- publishing free software manuals
Perl Language Reference Manual
by Larry Wall and others
Paperback (6"x9"), 724 pages
ISBN 9781906966027
RRP £29.95 ($39.95)

Sales of this book support The Perl Foundation! Get a printed copy>>>

7.33 I/O Operators

There are several I/O operators you should know about.

A string enclosed by backticks (grave accents) first undergoes double-quote interpolation. It is then interpreted as an external command, and the output of that command is the value of the backtick string, like in a shell. In scalar context, a single string consisting of all output is returned.
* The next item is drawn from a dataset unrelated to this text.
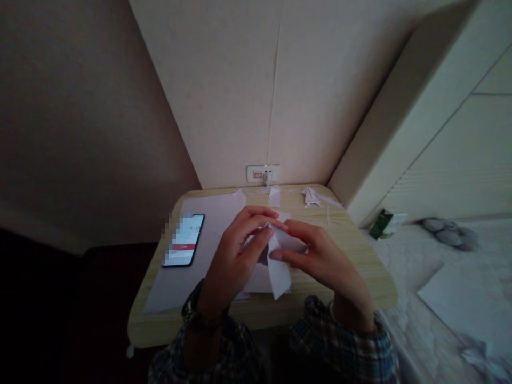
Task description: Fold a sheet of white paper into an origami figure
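Observation:
A partly folded piece of white paper [279,273] is held above the table between my two hands. My left hand [244,242] pinches its upper left side, thumb and fingers closed at the top fold. From the right, my right hand [310,242] grips the same paper, its thumb across the front and its fingertips close to my left fingers. A long flap hangs down below the thumbs. My fingers hide part of the folds. White sheets [172,293] lie under and to the left of my hands.
A phone [186,240] with a lit screen rests on the sheets at left. A folded paper figure [310,197] and paper scraps [274,196] lie at the wooden table's [376,288] back. Behind is a wall socket [263,174]. On the bed at right are a green-white box [386,224] and paper [468,304].

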The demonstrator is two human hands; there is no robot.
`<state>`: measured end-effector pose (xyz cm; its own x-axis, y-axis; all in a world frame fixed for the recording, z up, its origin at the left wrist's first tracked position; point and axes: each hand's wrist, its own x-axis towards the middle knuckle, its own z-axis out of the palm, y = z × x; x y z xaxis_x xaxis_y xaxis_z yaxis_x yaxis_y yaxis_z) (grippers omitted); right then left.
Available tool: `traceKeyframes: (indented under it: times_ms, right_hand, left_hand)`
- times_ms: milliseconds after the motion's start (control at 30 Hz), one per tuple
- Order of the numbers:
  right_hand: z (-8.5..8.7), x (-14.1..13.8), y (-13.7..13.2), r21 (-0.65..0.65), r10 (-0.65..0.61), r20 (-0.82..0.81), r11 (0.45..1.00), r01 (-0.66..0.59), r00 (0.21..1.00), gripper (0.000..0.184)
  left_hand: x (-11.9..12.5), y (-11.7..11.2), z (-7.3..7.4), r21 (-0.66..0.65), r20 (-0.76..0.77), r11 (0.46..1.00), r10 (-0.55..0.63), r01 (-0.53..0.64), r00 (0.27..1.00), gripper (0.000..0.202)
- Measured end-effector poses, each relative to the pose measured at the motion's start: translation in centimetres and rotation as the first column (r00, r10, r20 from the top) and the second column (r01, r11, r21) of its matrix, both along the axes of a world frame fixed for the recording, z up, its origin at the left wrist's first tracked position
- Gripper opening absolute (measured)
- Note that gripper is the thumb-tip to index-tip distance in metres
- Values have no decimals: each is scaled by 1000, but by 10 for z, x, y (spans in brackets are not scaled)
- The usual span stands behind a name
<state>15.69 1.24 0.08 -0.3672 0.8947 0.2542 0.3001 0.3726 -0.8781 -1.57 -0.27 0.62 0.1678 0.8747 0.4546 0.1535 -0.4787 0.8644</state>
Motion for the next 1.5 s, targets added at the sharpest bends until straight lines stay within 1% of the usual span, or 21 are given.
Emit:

In list context, a list of values is returned, one per line of output. (You can set $/ to use a different line terminator.) The command is executed each time the pseudo-literal is evaluated. The status value of the command is returned in $? (see 10 for the interpretation of $?). Unlike in csh, no translation is done on the return data--newlines remain newlines. Unlike in any of the shells, single quotes do not hide variable names in the command from interpretation. To pass a literal dollar-sign through to the shell you need to hide it with a backslash. The generalized form of backticks is qx//. (Because backticks always undergo shell expansion as well, see 22 for security concerns.)

In scalar context, evaluating a filehandle in angle brackets yields the next line from that file (the newline, if any, included), or undef at end-of-file or on error. When $/ is set to undef (sometimes known as file-slurp mode) and the file is empty, it returns '' the first time, followed by undef subsequently.

Ordinarily you must assign the returned value to a variable, but there is one situation where an automatic assignment happens. If and only if the input symbol is the only thing inside the conditional of a while statement (even if disguised as a for(;;) loop), the value is automatically assigned to the global variable $_, destroying whatever was there previously. (This may seem like an odd thing to you, but you'll use the construct in almost every Perl script you write.) The $_ variable is not implicitly localized. You'll have to put a local $_; before the loop if you want that to happen.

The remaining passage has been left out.